The majority of large-cap mutual funds have beaten their benchmarks year-to-date, but core funds have lagged. The reason? Tech.

Active management is dead. Long live active management!

More than 52 percent of large-cap mutual funds have beaten their benchmarks for the year-to-date, on track for the highest rate of outperformance since 2009, according to a recent report by Goldman Sachs on the state of the mutual fund market. Given the battering that the active fund management sector has taken, both from a returns perspective and with assets flowing into low-fee passive funds and ETFs, this is some rare good news for stock-pickers. The picture is not universally positive, however.

Only 37 percent of large-cap core funds have beaten their benchmark, compared with more than 60 percent for growth and value mangers. The reason: Many core fund managers have been avoiding information technology stocks, the best-performing sector this year.

Since the start of 2017, according to Goldman Sachs, large-cap core funds have changed their views of this sector and have gone from being 31 basis points overweight (or 0.31 percent) to 13 basis points underweight. This change in strategy has proven to be costly.

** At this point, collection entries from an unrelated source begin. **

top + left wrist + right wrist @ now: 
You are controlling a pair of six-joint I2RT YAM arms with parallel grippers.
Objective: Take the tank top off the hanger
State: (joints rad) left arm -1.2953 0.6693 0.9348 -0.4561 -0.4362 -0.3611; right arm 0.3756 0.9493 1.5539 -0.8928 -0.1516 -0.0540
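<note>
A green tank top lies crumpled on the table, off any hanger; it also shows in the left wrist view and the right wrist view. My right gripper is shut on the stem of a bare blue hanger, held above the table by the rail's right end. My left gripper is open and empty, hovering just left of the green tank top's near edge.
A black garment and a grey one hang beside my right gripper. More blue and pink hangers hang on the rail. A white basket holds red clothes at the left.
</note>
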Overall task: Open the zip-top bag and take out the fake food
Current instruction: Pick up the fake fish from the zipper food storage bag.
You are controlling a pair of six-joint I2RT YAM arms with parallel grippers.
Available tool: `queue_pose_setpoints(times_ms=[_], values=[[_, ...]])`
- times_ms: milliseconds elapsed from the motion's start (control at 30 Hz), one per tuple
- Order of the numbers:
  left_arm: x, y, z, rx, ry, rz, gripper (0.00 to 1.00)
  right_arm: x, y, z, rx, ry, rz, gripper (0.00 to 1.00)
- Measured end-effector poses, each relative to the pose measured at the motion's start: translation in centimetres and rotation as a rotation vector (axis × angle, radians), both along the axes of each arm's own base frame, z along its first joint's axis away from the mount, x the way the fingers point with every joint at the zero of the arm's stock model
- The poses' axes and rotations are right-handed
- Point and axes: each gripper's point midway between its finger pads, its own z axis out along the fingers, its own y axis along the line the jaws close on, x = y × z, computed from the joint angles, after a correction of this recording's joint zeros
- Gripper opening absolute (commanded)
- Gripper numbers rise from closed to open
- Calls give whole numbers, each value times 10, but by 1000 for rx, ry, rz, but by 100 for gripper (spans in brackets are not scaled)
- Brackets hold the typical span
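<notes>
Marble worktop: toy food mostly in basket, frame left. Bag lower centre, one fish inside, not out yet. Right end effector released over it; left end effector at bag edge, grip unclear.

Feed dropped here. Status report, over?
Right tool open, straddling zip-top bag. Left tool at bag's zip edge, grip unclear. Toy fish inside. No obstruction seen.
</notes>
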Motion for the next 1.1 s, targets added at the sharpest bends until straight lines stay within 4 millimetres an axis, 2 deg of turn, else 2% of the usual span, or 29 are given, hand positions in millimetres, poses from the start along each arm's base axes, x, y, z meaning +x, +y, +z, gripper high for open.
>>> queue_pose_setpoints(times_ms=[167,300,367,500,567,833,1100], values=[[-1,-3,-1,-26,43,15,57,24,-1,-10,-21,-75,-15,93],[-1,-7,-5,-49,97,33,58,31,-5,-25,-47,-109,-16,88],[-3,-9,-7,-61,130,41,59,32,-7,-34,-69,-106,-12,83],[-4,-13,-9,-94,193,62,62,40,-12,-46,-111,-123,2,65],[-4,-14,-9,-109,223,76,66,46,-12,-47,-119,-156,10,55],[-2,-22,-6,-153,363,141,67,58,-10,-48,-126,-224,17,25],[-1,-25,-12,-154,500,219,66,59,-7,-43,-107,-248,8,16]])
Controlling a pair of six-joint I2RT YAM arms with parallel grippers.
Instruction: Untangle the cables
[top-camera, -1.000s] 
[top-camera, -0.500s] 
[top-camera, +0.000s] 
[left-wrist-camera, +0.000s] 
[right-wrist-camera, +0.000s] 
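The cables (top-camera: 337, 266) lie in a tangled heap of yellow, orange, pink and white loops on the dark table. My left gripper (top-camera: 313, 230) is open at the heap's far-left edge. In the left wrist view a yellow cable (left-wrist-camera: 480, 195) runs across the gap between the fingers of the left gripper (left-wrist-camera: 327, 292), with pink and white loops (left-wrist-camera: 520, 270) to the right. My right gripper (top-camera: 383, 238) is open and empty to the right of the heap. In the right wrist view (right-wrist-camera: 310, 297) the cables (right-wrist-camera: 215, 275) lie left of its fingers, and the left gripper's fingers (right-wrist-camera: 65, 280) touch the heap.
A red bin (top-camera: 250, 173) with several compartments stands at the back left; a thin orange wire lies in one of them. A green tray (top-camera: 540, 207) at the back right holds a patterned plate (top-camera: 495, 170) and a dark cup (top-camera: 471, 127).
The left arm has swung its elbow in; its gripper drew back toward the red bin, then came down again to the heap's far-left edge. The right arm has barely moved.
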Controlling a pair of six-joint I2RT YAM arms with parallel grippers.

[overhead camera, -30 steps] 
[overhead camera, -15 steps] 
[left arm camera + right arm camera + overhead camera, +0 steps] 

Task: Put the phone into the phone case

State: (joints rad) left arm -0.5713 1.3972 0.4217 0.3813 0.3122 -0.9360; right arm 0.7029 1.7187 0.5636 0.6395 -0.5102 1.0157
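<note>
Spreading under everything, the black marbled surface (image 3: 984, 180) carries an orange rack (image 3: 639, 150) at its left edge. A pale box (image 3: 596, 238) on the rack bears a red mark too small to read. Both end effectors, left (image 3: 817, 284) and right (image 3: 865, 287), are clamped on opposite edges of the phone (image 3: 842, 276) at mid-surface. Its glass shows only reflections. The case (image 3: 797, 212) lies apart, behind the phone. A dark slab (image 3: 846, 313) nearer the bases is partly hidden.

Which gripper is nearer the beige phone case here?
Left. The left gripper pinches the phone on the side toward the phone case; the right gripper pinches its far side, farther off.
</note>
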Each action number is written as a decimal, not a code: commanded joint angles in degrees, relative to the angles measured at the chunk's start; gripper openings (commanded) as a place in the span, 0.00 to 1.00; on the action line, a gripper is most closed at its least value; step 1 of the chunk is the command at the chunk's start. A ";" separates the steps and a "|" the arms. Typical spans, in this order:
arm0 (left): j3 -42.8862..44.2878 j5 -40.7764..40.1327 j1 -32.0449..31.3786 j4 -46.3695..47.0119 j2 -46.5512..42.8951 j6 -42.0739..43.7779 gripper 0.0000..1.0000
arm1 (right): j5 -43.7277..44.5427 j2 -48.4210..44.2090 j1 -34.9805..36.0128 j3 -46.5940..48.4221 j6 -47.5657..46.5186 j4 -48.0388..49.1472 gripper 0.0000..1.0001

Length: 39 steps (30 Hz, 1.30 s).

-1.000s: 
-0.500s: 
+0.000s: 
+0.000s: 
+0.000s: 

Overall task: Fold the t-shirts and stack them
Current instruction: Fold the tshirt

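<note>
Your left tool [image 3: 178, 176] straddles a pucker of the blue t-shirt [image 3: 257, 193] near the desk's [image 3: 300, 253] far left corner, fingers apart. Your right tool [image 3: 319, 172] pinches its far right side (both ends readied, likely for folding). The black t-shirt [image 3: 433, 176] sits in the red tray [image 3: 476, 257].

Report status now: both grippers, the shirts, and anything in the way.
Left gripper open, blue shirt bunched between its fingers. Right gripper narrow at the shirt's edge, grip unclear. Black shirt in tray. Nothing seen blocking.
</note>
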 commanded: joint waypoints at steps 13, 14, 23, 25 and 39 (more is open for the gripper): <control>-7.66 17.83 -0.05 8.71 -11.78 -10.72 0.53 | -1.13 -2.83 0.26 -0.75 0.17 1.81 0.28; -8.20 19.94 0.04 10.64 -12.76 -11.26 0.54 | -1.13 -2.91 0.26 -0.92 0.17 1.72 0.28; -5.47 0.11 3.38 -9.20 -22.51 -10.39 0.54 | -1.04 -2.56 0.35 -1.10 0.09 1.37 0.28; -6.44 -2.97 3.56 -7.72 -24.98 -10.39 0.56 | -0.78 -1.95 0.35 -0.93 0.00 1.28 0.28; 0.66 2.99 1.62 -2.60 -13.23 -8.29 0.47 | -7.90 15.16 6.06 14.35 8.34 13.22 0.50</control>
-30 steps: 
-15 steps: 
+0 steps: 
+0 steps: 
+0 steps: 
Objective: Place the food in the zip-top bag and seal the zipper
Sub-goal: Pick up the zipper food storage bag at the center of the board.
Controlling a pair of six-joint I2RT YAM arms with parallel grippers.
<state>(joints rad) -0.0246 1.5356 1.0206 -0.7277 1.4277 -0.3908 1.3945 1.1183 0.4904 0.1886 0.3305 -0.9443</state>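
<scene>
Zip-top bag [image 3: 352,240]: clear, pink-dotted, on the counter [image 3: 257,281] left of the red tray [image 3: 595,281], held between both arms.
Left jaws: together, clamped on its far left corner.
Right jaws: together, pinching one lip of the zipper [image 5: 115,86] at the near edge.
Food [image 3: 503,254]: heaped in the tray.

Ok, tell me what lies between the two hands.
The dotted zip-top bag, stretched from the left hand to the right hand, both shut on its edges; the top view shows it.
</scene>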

Core mangers were underweight all but two of the top ten-performing companies in the Standard & Poor’s 500 stock index year-to-date and were neutral on another. Both core and growth mangers were underweight Apple, which has been the top-performing stock in the index year-to-date and is up 33 percent on the year. Core mangers are, on average, 73 basis points underweight Apple, while growth managers like the personal computing giant even less and are 253 basis points underweight. Core managers, however, also were underweight Facebook and Microsoft. Among the top S&P performers, core mangers were only overweight Google parent Alphabet and Visa; they were neutral on the tobacco stock Philip Morris International. Overall, core managers were 13 basis points underweight information technology, with growth managers overweight the sector by 422 basis points and value mangers by 277 basis points, versus their respective benchmarks.

Another sector where value, active, and core managers are in strong disagreement is energy. Year-to-date, core managers are underweight the sector by an average of 74 basis points, value mangers have underweight it by 29 basis points, and growth managers have been overweight by 133 basis points. Energy has been among the worst-performing sectors in the S&P 500 this year, second only to telecommunications. Yet eschewing energy was not enough for core managers to undo the damage of bailing out on a still-raging market for tech stocks.